* Problem details
Find the word "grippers" in the listing below, then return every line it appears in.

*** Source material

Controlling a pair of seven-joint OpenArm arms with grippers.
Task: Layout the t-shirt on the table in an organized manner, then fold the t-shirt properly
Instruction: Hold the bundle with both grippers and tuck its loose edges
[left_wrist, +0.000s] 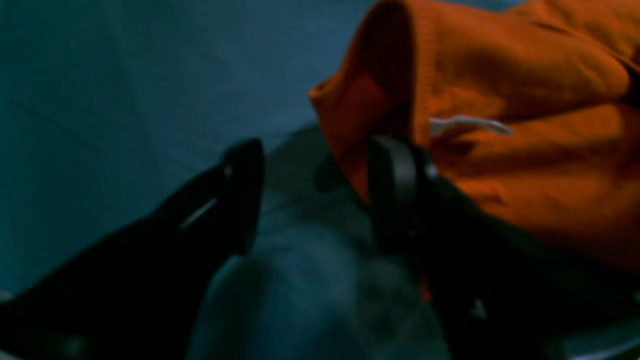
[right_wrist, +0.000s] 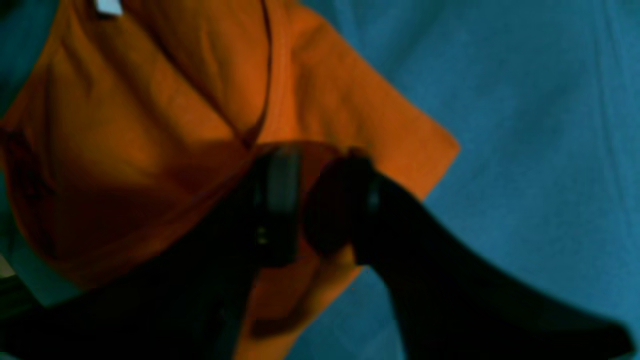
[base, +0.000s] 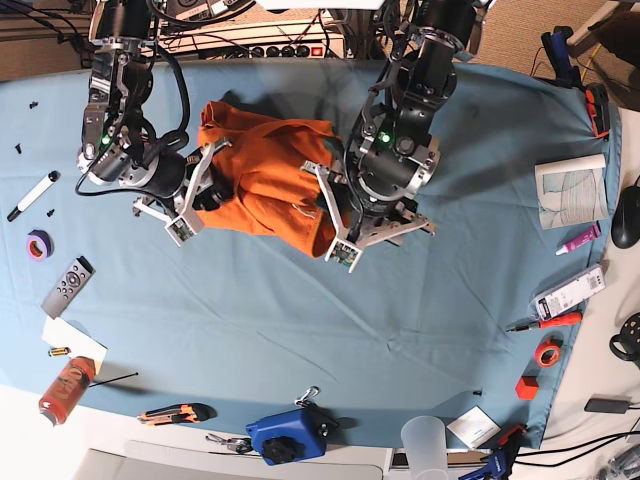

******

* Task response
Controlling a pair of seven-joint OpenArm arms with grippers.
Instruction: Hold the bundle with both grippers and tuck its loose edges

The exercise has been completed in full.